Do-able, I think, but more complex that simple “garbage” traffic. Needs stateful session inspection so it could do things like stripping referred headers when you change top level sites/urls, while sending them normally to image/xhr/tracking URL calls from within a site.
Correct, using Tor has a chilling effect, just like using cryptography used to have. Hidden in plain sight and blending in crowd is not foolproof either. If you don't do anything wrong on Tor, you're noise. However, some signal on Tor is information I find unethical (e.g. pedophile and terrorist content). If I want such distributors to be busted, lowering Tor noise seems to be in my interest.

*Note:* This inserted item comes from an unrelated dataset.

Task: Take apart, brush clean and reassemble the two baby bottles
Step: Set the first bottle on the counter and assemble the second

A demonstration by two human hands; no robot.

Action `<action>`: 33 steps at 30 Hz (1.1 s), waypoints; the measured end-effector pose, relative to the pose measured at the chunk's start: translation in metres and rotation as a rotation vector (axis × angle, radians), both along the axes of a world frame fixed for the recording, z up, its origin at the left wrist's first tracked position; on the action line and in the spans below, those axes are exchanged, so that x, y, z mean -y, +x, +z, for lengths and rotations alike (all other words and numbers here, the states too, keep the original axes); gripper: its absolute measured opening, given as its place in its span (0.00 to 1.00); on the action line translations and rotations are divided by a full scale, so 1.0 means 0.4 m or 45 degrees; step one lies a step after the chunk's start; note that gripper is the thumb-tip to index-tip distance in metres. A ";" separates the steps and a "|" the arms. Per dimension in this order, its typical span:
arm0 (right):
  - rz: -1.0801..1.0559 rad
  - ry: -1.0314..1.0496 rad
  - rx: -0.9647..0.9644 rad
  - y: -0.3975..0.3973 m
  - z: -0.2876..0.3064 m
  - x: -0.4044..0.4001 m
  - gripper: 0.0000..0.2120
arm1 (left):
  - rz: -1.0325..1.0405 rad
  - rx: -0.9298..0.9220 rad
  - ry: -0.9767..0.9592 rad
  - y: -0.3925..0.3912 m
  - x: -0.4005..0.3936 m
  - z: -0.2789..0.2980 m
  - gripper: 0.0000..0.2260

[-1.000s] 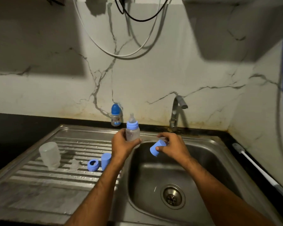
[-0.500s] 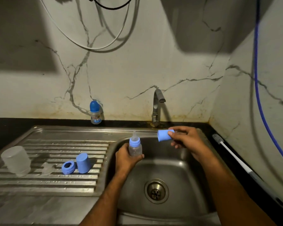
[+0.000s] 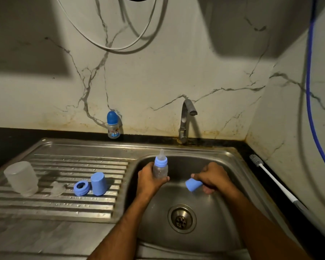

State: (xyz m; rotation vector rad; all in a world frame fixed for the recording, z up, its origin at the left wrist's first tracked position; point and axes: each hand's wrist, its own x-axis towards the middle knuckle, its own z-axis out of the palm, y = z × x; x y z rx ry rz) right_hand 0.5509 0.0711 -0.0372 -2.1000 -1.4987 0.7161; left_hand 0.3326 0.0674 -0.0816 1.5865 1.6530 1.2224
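My left hand [image 3: 149, 178] grips a small clear baby bottle [image 3: 160, 168] with a blue collar and teat, held upright over the sink basin [image 3: 238, 186]. My right hand [image 3: 213, 177] holds that bottle's blue cap [image 3: 193, 184], tilted low inside the basin. On the drainboard [image 3: 64, 205] lie the other bottle's parts: an upside-down frosted bottle body [image 3: 21, 178], a clear teat [image 3: 57, 187], a blue collar ring [image 3: 81, 188] and an upside-down blue cap [image 3: 98, 183]. A white bottle brush [image 3: 270, 179] lies on the counter to the right of the sink.
A third small bottle with a dark blue cap [image 3: 113, 125] stands against the marble wall behind the drainboard. The tap [image 3: 186, 121] rises behind the basin, with the drain [image 3: 182, 218] below. A blue hose [image 3: 310, 91] and white cables [image 3: 120, 47] hang on the walls.
My right hand has dropped with the blue cap from near the tap down into the basin. My left hand keeps its grip on the bottle over the sink.
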 end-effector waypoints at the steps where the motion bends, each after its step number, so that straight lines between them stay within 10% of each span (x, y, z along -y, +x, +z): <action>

It says my iPad running iOS14.2 with no particular attempt to increase or decrease its privacy level is unique. Most of that seems to be the small sample size they have so far couples with the fact Safari is telling them my screen size, en-au language setting, and my Sydney/Australia Timezone. I suppose it’s entirely plausible I’m the only iPad Air 2 user on 14.2 in Sydney to have checked using their site so far...
One of the easier ways to not look unique is use a popular iOS device because Apple pushes updates hard, so OS and browser versions tend to move in sync, they don't maintain that many SKUs (4 right now, and I'm not even sure if the 12 and 12 Pro are different enough for fingerprinting to detect), and their devices are pretty popular.
Various privacy trackers also block fingerprinting code.
If you need a new hobby, uBlock Matrix is the hard way to block most fingerprinting.
"All you need to do is pick up this abandoned github project, fork it, fix all the outstanding show stopper issues, bring it up to date with advances in browsers since it was last regularly maintained, and add in my own personal must face feature! Bob's your uncle! The you just need to avoid whatever inevitability it was that caused the previous maintainer to abandon it, deal with the usual crowd of self entitled and demanding-to-the-point-of-abuse users who refuse to contribute pull requests or money, and worry about tremendously overreaching to the point of fraudulent DMCA or patent lawsuits and having GitHub roll over to the RIAA or whoever doesn't like what other people use the code to do."
Chameleon does not seem to be enough. Or do you have some pointers how to configure it?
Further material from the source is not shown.